Thread: BUG #17578: undetected (on one side) deadlock with reindex CONCURRENTLY partitioned index vs drop index

The following bug has been logged on the website:

Bug reference:      17578
Logged by:          Maxim Boguk
Email address:      maxim.boguk@gmail.com
PostgreSQL version: 14.4
Operating system:   Linux
Description:

Hi,

It's of course very synthetic case but it might be symptom of some issues
with deadlock detection in some cases.
My expectations was that the session with longer deadlock timeout should
always win and session with shorter deadlock timeout should lost locking
race (and error out with deadlock message).
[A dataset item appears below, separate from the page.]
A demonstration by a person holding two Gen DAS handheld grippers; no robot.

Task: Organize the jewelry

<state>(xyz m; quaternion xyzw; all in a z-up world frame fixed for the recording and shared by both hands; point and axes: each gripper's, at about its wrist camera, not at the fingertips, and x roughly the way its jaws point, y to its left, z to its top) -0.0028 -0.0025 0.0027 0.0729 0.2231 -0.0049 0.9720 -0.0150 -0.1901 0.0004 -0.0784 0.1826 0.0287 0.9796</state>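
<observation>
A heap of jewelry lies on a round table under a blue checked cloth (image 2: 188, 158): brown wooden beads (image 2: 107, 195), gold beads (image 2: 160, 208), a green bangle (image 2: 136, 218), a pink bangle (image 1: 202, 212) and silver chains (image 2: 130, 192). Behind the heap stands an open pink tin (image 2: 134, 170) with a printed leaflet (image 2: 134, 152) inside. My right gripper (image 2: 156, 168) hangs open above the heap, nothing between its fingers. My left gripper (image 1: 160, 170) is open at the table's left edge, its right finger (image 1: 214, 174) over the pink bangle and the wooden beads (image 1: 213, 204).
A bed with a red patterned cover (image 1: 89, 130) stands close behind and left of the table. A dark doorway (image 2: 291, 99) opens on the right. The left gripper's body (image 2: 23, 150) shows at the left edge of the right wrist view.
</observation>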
However there is case where deadlock detection doesn't work that way in
SESSION TWO:

--prepare data
create table test (id integer) partition by range(id);
create table test_part_1000000 partition of test for values from (0) to
(1000000);
insert into test_part_1000000 select (random()*999999)::integer from
generate_series(1, 10000000);
create index test_id_key on only test(id);
create index CONCURRENTLY test_part_1000000_id_key on
test_part_1000000(id);
alter index test_id_key attach partition test_part_1000000_id_key;

SESSION ONE
set deadlock_timeout to '1000s';
SET
reindex index CONCURRENTLY test_id_key;


SESSION TWO 
show deadlock_timeout ;
 deadlock_timeout 
------------------
 1s
(run while reindex concurrently run in session 1)
drop index test_part_1000000_id_key_ccnew;


expected behavior
SESSION TWO in one second detect it in deadlock condition and error out
actual behavior
SESSION wait until SESSION ONE reach it 1000s deadlock timeout and SESSION
ONE error out with deadlock message
(
session one:
reindex index CONCURRENTLY test_id_key;
ERROR:  deadlock detected
DETAIL:  Process 266093 waits for ShareLock on virtual transaction 4/22381;
blocked by process 266107.
Process 266107 waits for AccessExclusiveLock on relation 40986 of database
24579; blocked by process 266093.
HINT:  See server log for query details.

session two:
drop index test_part_1000000_id_key_ccnew;
DROP INDEX
Time: 1005052.210 ms (16:45.052)
)

PS: there are seems some more cases of funny behavior between different
concurrent operations on partitioned indexes 
(this is easiest to reproduce).


On Fri, Aug 05, 2022 at 09:16:57PM +0000, PG Bug reporting form wrote:
> My expectations was that the session with longer deadlock timeout should
> always win and session with shorter deadlock timeout should lost locking
> race (and error out with deadlock message).

That holds if all edges of the deadlock are in lock waits by the time of the
shorter deadlock timeout.  Otherwise, since each session runs the deadlock
detector only once, the longer timeout will be the one to error out.